Return all the data exactly, keeping the pictures out.
[Opening Recorded information section]
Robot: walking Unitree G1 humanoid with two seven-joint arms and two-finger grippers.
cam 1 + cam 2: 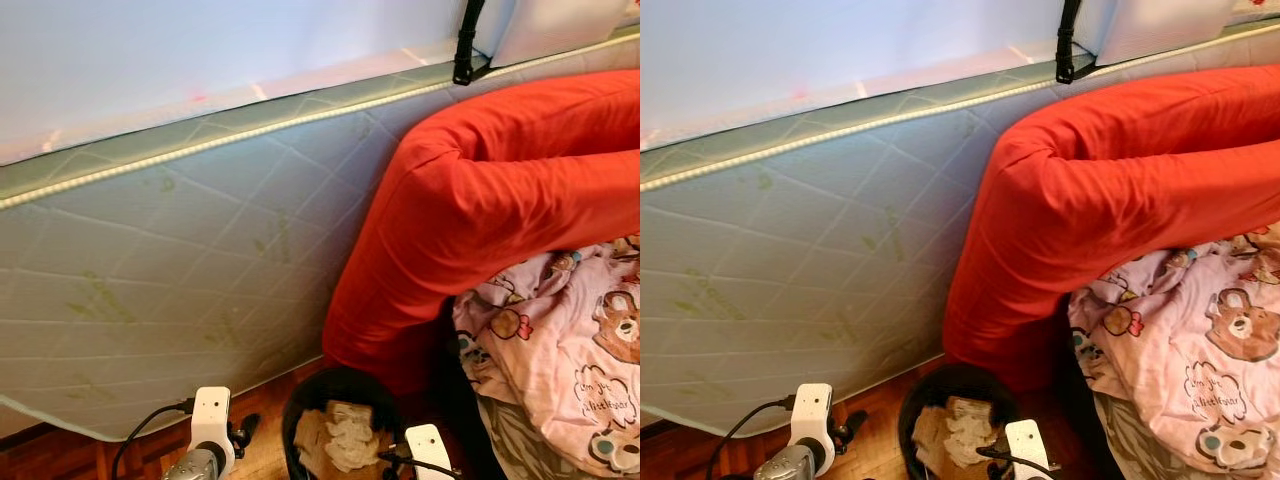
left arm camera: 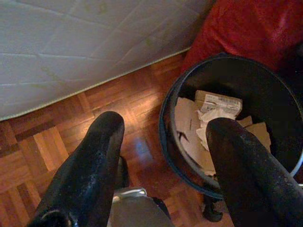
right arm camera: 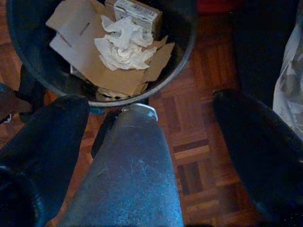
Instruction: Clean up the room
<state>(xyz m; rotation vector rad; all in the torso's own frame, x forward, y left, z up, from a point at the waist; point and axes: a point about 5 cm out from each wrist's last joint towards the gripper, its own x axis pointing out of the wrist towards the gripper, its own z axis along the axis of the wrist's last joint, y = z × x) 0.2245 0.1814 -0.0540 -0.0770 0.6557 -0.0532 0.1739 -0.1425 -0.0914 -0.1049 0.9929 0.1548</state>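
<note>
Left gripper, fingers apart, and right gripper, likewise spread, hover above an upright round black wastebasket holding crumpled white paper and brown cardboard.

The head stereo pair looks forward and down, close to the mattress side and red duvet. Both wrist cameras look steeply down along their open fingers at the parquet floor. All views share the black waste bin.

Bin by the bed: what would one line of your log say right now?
bin: black, on wood floor, holds cardboard, crumpled paper | left end effector: open over rim | right end effector: open, empty | red duvet: draped beside bin
</note>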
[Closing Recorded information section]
* _Answer section_:
Robot: walking Unitree G1 humanoid with two seven-joint arms and two-finger grippers.
cam 1 + cam 2: 
left arm camera: 
right arm camera: 
Instruction: Clean up the room
<state>(xyz m; rotation vector rad; all in the torso's own frame, x forward, y left, z up, from a point at the waist; point and axes: a point about 5 cm out from each wrist's last joint towards the gripper, its own x axis pointing out of the wrist towards the gripper, its own z axis along the axis of the wrist's last joint, y = z × x) 0.2245 0.1814 -0.0540 -0.0770 0.6557 -0.0532 0.1739 -0.1425 -0.0914 -0.1049 0.9929 0.1548</state>
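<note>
Left gripper, fingers apart, and right gripper, likewise spread, hover above an upright round black wastebasket holding crumpled white paper and brown cardboard.

The head stereo pair looks forward and down, close to the mattress side and red duvet. Both wrist cameras look steeply down along their open fingers at the parquet floor. All views share the black waste bin.

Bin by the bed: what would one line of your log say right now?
bin: black, on wood floor, holds cardboard, crumpled paper | left end effector: open over rim | right end effector: open, empty | red duvet: draped beside bin
</note>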

The exercise is done, with nothing left to add.